C'était le tout premier bien que j'avais pris en mandat. Un appartement de 100 m², dans un immeuble des années 70, resté un peu dans son jus. Du charme, du volume, du potentiel — il plaisait vraiment aux visiteurs.
Mais entre « plaire » et « acheter », il y a un écart. Et sur ce dossier, l'écart se mesurait en travaux.
J'ai mis tout ce que j'avais dans ce mandat. Home staging. Photos. Vidéos. Des heures à soigner l'annonce, à organiser les visites, à relancer. Rien que le home staging, c'est près de 3 000 € investis.

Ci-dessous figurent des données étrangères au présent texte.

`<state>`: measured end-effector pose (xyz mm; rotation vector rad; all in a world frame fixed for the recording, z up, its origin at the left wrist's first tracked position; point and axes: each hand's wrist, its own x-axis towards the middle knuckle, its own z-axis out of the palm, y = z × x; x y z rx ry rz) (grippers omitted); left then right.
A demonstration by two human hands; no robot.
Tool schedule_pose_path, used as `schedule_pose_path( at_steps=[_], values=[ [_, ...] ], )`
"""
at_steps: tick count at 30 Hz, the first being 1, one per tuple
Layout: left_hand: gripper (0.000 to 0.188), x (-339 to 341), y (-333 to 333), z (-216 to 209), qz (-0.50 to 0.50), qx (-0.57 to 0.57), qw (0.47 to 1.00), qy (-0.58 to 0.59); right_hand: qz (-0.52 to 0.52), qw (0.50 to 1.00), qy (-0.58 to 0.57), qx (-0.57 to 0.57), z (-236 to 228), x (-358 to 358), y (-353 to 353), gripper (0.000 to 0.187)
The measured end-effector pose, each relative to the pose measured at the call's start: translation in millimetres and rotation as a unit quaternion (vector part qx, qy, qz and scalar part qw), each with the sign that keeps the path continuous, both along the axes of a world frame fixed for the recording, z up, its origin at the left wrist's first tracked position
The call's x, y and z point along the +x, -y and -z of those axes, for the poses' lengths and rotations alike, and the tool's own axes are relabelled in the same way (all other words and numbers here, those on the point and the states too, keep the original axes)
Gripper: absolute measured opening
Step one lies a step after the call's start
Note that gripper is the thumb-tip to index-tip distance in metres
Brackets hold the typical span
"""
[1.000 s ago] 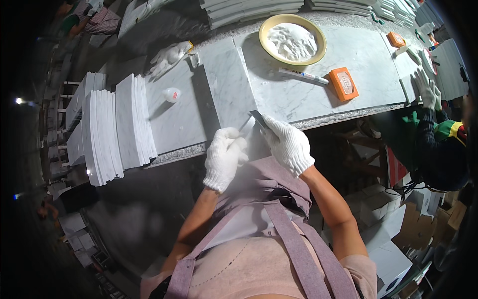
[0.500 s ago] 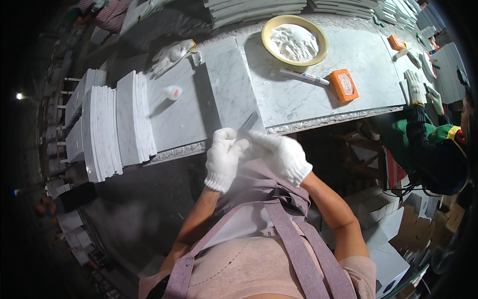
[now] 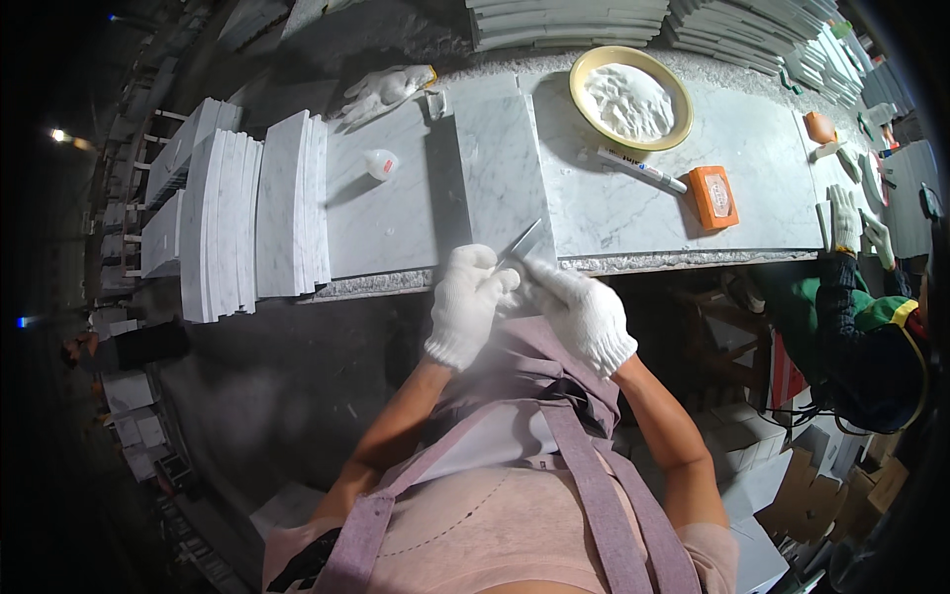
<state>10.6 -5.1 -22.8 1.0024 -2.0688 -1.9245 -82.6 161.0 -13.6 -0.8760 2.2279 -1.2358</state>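
Note:
White knit gloves cover both my hands, held together just off the front edge of the marble slab table (image 3: 396, 287). My right hand (image 3: 591, 322) is closed, with its index finger stretched along a flat grey metal scraper (image 3: 527, 241); its other fingers are partly hidden and blurred. My left hand (image 3: 467, 307) is closed, thumb and fingertips pinched at the lower corner of the blade. Whether it grips the blade or something small there is hidden. A long marble strip (image 3: 500, 173) lies on the table beyond the blade.
Marble strips (image 3: 223, 218) stand stacked at left, near a small white bottle (image 3: 380, 164). Beyond lies a spare glove (image 3: 388, 91). To the right are a yellow bowl (image 3: 683, 119) of white powder, a marker (image 3: 641, 169) and an orange box (image 3: 713, 197). A co-worker's gloved hand (image 3: 844, 213) rests at far right.
The view has shifted, so the table's things sit farther right in it. The scraper shows more clearly between my hands, and my right hand is less blurred. Both hands stay together.

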Motion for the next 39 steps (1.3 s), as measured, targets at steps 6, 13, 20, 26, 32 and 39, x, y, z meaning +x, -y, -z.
schedule_pose_path(
  at_steps=[6, 13, 20, 26, 32, 39],
  values=[
    [0.033, -4, -3, -14, -0.017, 0.070, 0.997, 0.039, 0.009, 0.999, -0.025, 0.038, 2, 16, 7, 0.039],
    [0.035, -5, -4, -10, -0.005, -0.008, 0.999, 0.031, 0.024, 0.999, -0.025, -0.026, 2, 14, 7, 0.039],
    [0.028, -3, -6, -12, -0.023, 0.092, 0.995, 0.026, 0.045, 0.998, -0.024, 0.022, -3, 15, 10, 0.040],
    [0.027, -5, -6, -18, -0.024, 0.084, 0.995, 0.037, 0.084, 0.996, 0.007, -0.009, -1, 12, 10, 0.039],
    [0.030, -5, -5, -12, -0.035, 0.041, 0.998, 0.015, 0.045, 0.998, 0.000, -0.047, 5, 17, 7, 0.041],
    [0.023, -10, 15, -2, 0.083, -0.572, 0.811, -0.094, 0.134, 0.985, 0.062, -0.087, 10, -23, -11, 0.047]
  ],
)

Et pourtant, je me suis retrouvé coincé au milieu d'une équation impossible.
D'un côté, des acheteurs de plus en plus exigeants. Pas seulement sur la classe énergétique I — même si elle pesait lourd — mais sur tout le reste. Une salle de bain à rafraîchir, des volets à revoir, des plinthes, mille petits détails qui, mis bout à bout, se transforment en budget. Aujourd'hui, on veut souvent un bien prêt à vivre, pas un projet.
De l'autre, des vendeurs attachés à leur appartement, avec des attentes de prix élevées, légitimes à leurs yeux.
Mon métier, c'était de tenir ce milieu. De faire dialoguer deux réalités qui ne se rejoignaient pas sur ce dossier-là, à ce moment-là. Cette fois, je n'y suis pas arrivé.
Et oui, je le vis comme un échec. Parce que c'est là que tu touches du doigt ce que ce métier a parfois d'ingrat. D'un côté, tu travailles à fond — un temps fou, de l'énergie, de l'argent — et tout ça pour rien. De l'autre, le résultat est doublement décevant : pas de vente au bout du compte, et des vendeurs qui, malgré tout, ne sont pas satisfaits.
Mais au fond, c'est peut-être ça, la leçon du jour.
Le marché luxembourgeois a changé. Le prix ne suffit plus à décider d'une vente : la performance énergétique, l'état du bien, le « reste à faire » comptent désormais autant. Tout ça s'invite à la table des négociations — et ça ne repartira pas.
Je repars avec ça en tête. Et l'envie de mieux préparer le prochain.